What to do: Reproduce exactly the lines below from the one containing "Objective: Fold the" through the one containing "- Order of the", including both, and nothing else.

Supplied data:

# # # #

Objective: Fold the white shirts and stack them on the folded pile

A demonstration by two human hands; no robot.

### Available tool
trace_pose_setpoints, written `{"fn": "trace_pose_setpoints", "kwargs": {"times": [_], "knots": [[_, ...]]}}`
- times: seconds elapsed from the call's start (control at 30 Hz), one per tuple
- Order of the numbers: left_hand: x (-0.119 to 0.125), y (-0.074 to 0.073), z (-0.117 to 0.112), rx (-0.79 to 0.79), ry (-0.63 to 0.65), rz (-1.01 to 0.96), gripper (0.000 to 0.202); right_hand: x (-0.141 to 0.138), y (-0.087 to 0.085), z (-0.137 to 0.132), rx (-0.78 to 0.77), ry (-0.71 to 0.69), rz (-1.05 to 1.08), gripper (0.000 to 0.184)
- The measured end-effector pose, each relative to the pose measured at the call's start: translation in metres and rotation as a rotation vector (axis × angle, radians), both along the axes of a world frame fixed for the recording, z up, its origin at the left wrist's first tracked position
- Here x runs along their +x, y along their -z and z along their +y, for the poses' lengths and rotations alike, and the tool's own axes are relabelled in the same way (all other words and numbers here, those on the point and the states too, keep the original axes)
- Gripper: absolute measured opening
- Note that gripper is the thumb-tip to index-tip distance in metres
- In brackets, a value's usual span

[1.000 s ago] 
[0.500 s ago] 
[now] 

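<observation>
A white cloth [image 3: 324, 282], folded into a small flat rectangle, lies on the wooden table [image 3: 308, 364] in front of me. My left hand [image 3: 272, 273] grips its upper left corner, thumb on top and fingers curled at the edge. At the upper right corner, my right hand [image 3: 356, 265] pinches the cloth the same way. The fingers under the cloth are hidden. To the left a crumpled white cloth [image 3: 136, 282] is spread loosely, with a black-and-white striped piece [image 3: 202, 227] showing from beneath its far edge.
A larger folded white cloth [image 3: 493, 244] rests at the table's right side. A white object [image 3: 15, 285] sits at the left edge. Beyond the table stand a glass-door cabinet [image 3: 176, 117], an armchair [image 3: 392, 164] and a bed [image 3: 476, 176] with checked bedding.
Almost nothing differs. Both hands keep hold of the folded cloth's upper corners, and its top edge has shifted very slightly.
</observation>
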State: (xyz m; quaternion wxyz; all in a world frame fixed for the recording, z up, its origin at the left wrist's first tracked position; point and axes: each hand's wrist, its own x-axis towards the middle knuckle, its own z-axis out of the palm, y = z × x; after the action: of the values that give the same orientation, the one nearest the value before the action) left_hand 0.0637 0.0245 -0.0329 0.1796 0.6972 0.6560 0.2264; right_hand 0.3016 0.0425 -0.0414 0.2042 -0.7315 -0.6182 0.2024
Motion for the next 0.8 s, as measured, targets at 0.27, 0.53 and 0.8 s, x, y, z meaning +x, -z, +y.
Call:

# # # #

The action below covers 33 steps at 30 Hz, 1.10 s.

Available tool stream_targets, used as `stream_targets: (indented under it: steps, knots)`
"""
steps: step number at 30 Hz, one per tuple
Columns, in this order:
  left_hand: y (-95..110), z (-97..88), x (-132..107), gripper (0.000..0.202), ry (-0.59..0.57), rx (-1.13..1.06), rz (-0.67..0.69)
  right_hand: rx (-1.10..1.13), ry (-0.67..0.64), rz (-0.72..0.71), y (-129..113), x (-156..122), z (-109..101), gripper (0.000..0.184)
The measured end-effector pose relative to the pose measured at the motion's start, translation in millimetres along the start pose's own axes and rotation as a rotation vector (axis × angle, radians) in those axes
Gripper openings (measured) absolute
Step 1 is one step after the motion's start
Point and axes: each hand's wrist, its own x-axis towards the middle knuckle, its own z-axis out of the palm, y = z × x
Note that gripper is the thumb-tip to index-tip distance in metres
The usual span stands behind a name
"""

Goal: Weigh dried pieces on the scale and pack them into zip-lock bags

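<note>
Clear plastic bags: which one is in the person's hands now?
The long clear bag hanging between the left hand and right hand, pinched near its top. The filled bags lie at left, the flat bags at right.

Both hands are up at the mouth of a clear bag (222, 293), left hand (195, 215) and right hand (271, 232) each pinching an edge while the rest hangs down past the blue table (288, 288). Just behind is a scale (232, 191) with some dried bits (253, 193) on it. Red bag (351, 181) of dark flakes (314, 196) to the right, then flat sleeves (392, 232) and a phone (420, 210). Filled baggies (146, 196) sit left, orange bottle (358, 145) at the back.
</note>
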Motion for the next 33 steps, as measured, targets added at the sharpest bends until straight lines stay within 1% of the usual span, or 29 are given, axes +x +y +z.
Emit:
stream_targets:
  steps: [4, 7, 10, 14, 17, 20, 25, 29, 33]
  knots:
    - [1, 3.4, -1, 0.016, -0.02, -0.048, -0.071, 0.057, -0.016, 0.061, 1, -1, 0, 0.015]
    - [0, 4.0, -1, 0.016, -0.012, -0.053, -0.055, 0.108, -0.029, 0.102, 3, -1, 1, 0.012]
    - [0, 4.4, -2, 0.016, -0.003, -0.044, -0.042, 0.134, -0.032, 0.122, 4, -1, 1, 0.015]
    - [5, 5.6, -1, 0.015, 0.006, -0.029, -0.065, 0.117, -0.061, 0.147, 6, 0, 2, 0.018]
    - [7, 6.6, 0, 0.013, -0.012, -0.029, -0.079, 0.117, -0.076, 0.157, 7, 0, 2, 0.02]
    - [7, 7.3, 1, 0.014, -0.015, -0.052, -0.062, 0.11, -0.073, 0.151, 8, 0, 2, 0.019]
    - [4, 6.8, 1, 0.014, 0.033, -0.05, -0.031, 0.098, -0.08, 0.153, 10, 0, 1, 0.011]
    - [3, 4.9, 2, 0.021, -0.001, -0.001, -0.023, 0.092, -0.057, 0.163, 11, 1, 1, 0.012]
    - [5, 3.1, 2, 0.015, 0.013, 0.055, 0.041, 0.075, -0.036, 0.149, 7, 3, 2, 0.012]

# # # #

Answer to this problem:
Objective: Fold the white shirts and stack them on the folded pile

A demonstration by two human hands; no robot.

### Available tool
trace_pose_setpoints, written `{"fn": "trace_pose_setpoints", "kwargs": {"times": [_], "knots": [[_, ...]]}}`
- times: seconds elapsed from the call's start (control at 30 Hz), one per tuple
- Order of the numbers: left_hand: x (-0.119 to 0.125), y (-0.074 to 0.073), z (-0.117 to 0.112), rx (-0.79 to 0.79), ry (-0.63 to 0.65), rz (-1.01 to 0.96), gripper (0.000 to 0.202); right_hand: x (-0.141 to 0.138), y (-0.087 to 0.085), z (-0.137 to 0.132), rx (-0.78 to 0.77), ry (-0.71 to 0.69), rz (-1.05 to 1.08), gripper (0.000 to 0.184)

The output is now complete.